Who Needs iCloud When An Email Address Provides Storage?

online icloud storage
By NR2
United Kingdom
April 18, 2016 7:39pm CST
In the last couple of years where I have made electronic device purchases, it is becoming abundantly clear that so many brands are hoping that their buyers, owners or fans will hook onto the often-free web space known as “Cloud Storage,” that allows various data to be stored online. I have often had a problem with this because how am I really sure that I will be able to access all the data I store online if the Internet service I am paying for is unavailable? Going through the “Sent” items saved in my folders with my email address which is held at a certain, well known brand of external email servers, I realised there were a few attachments of things that I had not made a copy of. Upon clicking on certain emails sent to friends or colleagues as far back as 2003, I soon began to download all the content that had already been saved through the email address. I then realised that I can create a “Draft” folder where other items such as sound files, photos etc can also be stored within my email address server. But is this an example of iCloud storage? Well, in essence it still is, since I am putting my trust into an online server that can only be connected to WHEN ONLINE but my email address is free after Internet usage charges. However I do feel a bit more secure in saving non-threatening data to my email server than taking advantage of more known Cloud/iCloud servers that run more of a risk to breaking down or being hacked given the far more accessible nature.
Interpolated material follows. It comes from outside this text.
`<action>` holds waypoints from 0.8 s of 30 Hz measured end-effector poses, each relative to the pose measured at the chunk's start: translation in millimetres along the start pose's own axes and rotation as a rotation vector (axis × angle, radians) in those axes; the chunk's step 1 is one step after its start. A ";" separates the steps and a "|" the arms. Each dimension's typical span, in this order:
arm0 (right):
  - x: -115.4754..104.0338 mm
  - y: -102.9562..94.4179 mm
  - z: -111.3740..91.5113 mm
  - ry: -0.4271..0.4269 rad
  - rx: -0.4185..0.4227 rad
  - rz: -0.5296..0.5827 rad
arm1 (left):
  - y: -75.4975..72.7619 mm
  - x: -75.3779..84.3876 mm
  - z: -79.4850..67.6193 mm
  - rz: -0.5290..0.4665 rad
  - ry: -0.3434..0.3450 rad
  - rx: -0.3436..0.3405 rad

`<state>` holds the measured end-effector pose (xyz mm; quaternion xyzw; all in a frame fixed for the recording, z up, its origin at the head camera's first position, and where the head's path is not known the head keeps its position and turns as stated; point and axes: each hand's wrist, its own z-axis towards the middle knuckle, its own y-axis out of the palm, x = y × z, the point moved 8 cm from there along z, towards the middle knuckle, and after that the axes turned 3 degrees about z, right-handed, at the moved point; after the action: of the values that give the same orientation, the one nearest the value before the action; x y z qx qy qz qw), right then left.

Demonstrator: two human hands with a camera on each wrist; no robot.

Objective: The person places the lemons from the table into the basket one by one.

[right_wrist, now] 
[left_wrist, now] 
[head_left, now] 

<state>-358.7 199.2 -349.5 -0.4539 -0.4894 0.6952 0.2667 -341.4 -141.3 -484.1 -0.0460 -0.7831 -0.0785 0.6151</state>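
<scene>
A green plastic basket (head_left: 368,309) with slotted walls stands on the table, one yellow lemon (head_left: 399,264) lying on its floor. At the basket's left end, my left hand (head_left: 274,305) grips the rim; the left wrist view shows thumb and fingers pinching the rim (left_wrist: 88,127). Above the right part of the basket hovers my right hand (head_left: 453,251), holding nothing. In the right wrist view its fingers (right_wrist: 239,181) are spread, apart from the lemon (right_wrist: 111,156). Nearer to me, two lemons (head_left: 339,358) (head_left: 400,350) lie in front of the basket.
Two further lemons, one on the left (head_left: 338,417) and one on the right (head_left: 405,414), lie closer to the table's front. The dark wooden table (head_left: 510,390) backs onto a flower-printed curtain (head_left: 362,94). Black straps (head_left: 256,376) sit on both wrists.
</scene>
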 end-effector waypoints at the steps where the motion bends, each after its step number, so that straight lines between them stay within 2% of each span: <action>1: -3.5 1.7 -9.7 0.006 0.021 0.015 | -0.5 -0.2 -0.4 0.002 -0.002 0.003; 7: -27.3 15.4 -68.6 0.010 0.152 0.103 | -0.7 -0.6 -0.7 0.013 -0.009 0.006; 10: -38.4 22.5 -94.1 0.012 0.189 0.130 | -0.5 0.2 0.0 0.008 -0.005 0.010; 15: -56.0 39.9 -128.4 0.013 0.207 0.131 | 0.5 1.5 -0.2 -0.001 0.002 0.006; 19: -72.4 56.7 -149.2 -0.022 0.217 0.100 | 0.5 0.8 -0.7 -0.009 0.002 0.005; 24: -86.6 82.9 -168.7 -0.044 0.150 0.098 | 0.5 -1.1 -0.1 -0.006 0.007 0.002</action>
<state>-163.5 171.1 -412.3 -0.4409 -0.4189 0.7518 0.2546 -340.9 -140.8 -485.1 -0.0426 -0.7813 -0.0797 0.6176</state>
In short, whilst online external storage companies may be able to provide bigger data banks for the entire world to hook into it, I am now able to save, upload or download files to my heart’s content - from my email address. This means photos or sound files saved with the computer's format can be saved on my email address and ready for me to upload to the next device, for example from a Macbook to an iPod. I can also erase previously recorded data, so it keeps my email address low from its storage point of view and everything can be downloaded without format changes - whilst eliminating the risk of having to consider actual external iCloud providers who might actually charge their customers for having the facility of. (c)Nar2/crystalvisions2016.
2 people like this
4 responses
@shaggin (32567)
• United States
19 Apr 16
With any of the free emails that I have signed up for over the years there was only a certain amount of data that you could use. Once you go over that you have to pay for more which is the same thing as the icloud. I just save all my photos on facebook and an external hard drive as backup.
@jaboUK (52020)
• United Kingdom
19 Apr 16
Ever since I got a computer a little over 2 years ago I've used my 'draft' in my email to write my articles, and then copy paste from there. This was because I didn't know how to make a document folder etc (still don't). So that is where all my stuff is stored. (Im just hopeless with technical things).
@sharon6345 (108803)
• United States
19 Apr 16
This makes me want to save more on my emails. I don't save anything out of fear.
@carebear29 (27462)
• Wausau, Wisconsin
19 Apr 16
I use it because I have an iPhone 5c. I try not to rely on anything else. It stores a whole lot.